**Requirement:** Reproduce exactly the lines of the material beneath, from the line that contains "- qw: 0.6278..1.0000" to the line that contains "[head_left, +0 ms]", both included, and no other lines.

------------------------------------------------------------------------

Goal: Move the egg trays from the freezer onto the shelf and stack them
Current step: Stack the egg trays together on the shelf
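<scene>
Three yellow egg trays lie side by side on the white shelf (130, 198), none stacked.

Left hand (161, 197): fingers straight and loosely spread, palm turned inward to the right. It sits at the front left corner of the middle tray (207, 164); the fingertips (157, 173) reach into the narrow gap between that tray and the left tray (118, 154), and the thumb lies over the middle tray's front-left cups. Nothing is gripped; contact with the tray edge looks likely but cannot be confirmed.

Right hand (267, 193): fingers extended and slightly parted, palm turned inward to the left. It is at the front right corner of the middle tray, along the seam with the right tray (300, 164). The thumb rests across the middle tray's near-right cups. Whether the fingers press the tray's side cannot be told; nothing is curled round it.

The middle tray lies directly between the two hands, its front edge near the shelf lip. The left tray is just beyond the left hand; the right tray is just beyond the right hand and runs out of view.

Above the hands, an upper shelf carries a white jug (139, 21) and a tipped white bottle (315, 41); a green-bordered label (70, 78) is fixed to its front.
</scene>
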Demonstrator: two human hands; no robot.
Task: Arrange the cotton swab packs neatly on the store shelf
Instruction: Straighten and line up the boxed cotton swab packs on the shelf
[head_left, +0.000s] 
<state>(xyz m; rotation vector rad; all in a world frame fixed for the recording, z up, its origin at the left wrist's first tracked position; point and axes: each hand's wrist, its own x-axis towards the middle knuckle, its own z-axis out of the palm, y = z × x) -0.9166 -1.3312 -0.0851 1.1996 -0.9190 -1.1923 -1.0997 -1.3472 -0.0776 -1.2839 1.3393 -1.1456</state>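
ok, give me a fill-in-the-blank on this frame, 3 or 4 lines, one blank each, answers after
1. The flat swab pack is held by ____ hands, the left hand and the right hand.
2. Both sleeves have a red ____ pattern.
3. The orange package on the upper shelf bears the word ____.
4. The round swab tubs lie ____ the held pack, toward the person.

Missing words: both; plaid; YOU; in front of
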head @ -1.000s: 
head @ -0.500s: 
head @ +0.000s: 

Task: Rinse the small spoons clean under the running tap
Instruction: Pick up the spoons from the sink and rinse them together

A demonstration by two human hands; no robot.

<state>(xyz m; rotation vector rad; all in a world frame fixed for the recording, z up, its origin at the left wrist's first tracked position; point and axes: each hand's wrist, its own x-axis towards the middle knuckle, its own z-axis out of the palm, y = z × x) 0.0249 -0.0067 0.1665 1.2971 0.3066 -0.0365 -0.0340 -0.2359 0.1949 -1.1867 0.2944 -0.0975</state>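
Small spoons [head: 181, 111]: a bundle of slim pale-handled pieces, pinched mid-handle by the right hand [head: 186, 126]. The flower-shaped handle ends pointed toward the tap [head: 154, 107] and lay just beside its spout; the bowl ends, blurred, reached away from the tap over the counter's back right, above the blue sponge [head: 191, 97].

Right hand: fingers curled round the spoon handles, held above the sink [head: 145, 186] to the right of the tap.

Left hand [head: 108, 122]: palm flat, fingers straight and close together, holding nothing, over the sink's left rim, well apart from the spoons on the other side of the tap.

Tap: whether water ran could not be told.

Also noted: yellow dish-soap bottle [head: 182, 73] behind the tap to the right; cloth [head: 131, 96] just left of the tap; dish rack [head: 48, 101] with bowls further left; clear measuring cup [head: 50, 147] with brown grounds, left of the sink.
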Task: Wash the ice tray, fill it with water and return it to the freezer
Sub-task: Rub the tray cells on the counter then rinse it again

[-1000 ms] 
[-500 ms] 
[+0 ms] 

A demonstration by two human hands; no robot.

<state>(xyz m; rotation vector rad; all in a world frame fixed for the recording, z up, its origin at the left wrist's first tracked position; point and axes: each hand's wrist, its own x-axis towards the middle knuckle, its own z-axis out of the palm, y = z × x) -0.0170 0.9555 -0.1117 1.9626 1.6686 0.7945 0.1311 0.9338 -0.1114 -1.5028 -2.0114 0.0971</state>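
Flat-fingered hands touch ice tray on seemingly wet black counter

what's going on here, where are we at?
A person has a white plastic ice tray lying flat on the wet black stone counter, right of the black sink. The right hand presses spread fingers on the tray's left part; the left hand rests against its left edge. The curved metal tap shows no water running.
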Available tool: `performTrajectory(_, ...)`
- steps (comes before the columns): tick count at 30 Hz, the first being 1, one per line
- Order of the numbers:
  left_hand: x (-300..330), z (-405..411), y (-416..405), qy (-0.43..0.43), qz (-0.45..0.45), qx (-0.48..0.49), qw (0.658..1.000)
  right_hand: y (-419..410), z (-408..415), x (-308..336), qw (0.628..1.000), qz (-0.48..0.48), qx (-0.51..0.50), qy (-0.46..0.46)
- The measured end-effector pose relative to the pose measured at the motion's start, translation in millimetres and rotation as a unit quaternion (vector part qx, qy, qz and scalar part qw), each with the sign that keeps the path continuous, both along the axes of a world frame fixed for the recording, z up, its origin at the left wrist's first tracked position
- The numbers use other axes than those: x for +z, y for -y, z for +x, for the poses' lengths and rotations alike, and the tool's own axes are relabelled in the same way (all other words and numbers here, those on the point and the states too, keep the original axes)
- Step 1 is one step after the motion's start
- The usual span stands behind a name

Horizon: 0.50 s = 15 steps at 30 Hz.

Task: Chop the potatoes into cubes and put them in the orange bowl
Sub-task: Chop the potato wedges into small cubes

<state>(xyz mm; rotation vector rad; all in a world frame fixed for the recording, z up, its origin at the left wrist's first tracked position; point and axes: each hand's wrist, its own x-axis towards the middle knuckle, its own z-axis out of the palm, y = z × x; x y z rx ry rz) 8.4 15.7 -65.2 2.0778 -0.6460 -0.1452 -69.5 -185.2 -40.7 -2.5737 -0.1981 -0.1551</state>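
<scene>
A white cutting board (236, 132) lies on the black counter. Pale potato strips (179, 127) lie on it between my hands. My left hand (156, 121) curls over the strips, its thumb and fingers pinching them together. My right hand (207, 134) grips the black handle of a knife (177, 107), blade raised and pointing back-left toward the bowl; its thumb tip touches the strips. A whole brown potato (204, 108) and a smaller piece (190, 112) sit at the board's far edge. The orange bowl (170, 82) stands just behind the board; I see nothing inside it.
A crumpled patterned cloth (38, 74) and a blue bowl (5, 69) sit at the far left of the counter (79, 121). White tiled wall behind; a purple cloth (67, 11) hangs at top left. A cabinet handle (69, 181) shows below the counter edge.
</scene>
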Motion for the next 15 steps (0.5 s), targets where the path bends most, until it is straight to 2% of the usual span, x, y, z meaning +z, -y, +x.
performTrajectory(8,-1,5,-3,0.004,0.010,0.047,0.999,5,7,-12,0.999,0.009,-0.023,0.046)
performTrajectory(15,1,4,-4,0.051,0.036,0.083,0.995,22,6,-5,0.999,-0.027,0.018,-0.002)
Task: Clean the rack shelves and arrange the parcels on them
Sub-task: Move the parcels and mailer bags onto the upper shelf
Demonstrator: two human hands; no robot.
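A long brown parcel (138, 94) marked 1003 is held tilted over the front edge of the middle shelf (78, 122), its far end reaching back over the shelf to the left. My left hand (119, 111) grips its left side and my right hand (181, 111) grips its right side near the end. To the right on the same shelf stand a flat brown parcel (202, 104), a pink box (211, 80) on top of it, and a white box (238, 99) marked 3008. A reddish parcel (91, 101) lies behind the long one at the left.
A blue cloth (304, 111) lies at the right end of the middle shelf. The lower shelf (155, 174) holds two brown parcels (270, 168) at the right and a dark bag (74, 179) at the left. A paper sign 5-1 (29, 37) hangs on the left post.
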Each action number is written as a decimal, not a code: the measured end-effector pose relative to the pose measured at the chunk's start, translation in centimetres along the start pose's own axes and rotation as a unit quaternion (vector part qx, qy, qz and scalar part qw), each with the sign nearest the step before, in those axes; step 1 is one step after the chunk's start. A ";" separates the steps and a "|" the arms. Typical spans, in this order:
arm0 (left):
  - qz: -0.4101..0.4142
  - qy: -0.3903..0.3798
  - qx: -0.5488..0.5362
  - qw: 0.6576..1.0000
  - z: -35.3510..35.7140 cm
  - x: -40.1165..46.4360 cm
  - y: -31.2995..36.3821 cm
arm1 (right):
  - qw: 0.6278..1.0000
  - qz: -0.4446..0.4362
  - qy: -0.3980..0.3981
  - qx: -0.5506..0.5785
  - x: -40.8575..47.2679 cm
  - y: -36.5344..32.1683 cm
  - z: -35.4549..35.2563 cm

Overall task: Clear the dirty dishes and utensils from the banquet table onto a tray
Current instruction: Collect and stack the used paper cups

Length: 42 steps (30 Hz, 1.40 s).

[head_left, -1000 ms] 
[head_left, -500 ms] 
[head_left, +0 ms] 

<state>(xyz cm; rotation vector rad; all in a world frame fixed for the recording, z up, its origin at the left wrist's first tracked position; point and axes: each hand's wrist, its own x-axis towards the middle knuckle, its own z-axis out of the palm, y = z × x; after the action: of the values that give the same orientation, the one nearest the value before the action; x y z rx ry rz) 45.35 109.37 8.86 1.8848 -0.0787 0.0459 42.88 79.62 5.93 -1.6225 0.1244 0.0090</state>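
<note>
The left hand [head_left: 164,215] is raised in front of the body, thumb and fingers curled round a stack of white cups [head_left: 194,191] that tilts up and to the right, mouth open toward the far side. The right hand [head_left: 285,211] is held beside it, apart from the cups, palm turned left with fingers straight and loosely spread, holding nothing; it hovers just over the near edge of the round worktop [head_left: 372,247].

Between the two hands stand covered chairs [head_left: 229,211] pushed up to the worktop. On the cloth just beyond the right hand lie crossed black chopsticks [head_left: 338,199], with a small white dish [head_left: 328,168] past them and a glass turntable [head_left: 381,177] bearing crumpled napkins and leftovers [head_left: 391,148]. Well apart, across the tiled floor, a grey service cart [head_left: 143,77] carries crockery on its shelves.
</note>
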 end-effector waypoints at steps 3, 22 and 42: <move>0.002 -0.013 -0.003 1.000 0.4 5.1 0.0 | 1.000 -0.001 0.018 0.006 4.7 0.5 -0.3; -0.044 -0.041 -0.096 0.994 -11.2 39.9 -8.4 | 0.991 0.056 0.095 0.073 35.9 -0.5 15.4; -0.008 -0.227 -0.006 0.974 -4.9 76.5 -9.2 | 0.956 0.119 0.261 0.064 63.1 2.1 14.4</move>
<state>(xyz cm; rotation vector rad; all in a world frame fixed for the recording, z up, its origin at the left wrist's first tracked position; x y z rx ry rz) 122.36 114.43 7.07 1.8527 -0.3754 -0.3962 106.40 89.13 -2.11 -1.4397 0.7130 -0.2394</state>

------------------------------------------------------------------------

**Completed task:**
  - qw: 0.6278..1.0000
  - qz: -0.4446..0.4362
  - qy: -0.3980..0.3981
  - qx: -0.5506..0.5785
  - x: -40.8575..47.2679 cm
  - y: -36.5344..32.1683 cm
  - z: -35.4549..35.2563 cm

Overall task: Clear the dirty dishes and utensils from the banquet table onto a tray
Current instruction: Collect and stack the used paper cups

Length: 42 steps (30 Hz, 1.40 s).

[head_left, -1000 ms] 
[head_left, -500 ms] 
[head_left, +0 ms] 

Nothing else goes in the answer.